- PROBLEM DETAILS
Scan the records for the string "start" and state how many lines contain it, using the number alone.

- Data records
------------------------------------------------

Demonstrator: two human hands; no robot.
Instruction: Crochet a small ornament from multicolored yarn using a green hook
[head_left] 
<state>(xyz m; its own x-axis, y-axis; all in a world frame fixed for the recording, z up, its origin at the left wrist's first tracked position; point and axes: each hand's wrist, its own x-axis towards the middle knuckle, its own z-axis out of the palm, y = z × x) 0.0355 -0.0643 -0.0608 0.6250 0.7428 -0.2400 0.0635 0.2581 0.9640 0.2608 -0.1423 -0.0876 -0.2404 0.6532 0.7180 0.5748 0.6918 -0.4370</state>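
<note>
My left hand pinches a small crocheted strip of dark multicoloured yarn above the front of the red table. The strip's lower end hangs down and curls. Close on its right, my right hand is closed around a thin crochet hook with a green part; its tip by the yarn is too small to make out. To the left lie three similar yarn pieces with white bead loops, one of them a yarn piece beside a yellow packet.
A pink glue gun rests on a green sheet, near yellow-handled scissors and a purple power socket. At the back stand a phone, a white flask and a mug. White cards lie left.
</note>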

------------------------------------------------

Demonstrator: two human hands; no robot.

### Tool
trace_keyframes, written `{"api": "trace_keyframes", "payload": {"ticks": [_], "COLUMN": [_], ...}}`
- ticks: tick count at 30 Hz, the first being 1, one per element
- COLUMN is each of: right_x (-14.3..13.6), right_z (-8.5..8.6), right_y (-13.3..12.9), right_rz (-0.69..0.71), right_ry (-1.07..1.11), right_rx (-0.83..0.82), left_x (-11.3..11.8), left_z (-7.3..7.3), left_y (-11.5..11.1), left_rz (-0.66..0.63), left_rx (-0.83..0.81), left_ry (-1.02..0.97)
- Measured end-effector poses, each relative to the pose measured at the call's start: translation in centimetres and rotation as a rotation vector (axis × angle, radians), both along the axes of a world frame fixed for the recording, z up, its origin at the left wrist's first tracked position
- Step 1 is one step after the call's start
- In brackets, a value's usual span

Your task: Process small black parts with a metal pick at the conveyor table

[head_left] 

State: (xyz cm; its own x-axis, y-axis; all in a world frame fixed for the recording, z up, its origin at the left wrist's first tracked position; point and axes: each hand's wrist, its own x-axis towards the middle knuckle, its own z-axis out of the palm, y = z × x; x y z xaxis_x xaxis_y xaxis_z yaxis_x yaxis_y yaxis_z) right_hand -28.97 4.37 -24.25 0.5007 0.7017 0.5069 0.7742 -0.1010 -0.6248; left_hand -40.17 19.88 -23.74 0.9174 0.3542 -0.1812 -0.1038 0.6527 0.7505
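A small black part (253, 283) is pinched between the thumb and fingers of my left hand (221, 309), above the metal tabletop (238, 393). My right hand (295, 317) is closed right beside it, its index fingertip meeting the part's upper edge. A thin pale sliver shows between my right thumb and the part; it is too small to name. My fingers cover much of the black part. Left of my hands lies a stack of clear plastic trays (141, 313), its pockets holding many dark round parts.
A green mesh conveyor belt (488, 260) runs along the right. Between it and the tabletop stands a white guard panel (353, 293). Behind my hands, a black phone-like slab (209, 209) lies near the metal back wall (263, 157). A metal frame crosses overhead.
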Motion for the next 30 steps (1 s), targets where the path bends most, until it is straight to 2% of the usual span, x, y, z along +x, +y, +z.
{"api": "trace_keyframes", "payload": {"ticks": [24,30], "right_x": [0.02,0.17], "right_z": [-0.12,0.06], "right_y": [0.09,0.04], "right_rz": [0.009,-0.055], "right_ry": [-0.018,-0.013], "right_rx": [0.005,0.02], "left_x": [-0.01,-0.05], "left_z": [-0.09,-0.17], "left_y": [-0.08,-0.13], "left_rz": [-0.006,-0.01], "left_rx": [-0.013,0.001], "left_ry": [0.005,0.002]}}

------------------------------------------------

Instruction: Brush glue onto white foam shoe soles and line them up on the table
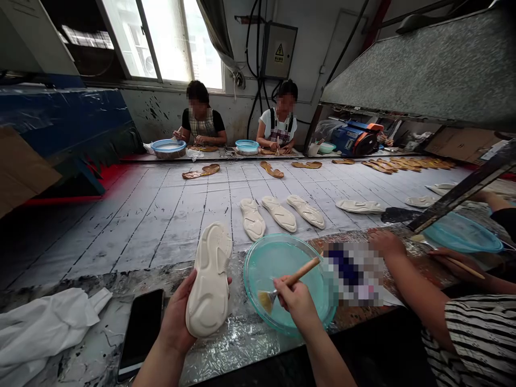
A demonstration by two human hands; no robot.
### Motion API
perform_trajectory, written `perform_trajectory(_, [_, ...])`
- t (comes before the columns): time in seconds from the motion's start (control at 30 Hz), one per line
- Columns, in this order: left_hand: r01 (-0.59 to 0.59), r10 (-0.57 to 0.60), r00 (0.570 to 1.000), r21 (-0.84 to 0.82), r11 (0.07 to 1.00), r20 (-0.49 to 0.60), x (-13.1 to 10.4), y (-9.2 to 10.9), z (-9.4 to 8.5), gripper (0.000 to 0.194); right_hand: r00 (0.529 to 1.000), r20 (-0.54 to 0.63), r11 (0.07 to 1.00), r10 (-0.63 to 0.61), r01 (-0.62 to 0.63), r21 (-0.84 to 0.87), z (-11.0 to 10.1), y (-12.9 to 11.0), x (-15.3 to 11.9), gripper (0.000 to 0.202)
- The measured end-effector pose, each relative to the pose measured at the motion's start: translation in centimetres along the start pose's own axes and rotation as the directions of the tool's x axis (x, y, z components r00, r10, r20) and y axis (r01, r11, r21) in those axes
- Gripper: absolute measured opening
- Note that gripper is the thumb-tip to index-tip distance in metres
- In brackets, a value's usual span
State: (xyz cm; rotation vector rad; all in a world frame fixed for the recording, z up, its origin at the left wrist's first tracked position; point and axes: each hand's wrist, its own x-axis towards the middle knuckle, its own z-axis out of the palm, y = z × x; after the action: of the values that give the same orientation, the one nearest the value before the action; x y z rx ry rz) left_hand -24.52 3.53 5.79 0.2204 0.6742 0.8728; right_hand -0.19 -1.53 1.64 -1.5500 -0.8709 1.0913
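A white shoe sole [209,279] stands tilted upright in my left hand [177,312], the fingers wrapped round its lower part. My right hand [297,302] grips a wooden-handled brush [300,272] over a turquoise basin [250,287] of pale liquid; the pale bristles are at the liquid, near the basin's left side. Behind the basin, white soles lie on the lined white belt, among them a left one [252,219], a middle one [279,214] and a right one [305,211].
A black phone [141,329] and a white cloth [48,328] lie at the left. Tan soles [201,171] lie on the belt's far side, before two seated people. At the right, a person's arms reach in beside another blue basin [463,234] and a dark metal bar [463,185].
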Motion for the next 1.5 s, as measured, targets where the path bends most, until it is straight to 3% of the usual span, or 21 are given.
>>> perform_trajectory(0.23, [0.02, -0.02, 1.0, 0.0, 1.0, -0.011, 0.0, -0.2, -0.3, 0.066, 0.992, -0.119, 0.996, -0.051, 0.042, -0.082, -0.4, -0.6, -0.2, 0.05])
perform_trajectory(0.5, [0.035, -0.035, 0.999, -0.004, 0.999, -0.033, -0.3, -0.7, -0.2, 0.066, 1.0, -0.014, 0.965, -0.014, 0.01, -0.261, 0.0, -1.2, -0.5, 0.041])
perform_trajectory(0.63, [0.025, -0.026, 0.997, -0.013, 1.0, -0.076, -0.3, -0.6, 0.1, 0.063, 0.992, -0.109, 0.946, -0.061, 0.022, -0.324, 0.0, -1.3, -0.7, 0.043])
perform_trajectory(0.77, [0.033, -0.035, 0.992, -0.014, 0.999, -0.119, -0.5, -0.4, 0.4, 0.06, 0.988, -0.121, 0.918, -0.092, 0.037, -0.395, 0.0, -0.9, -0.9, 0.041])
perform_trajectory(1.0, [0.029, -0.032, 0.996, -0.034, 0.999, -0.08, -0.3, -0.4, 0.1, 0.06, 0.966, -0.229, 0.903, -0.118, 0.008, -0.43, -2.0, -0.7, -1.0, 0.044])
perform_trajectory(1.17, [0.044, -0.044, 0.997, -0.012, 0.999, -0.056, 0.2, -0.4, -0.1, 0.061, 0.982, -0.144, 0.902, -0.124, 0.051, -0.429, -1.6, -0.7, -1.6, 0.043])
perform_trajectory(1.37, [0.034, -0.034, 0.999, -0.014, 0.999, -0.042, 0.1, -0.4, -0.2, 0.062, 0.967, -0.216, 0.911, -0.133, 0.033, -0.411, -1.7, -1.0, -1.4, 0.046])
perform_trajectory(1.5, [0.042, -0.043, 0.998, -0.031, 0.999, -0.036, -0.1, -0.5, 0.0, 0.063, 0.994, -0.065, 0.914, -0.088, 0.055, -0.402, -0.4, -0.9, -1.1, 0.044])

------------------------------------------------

- EXPECTED ANSWER
4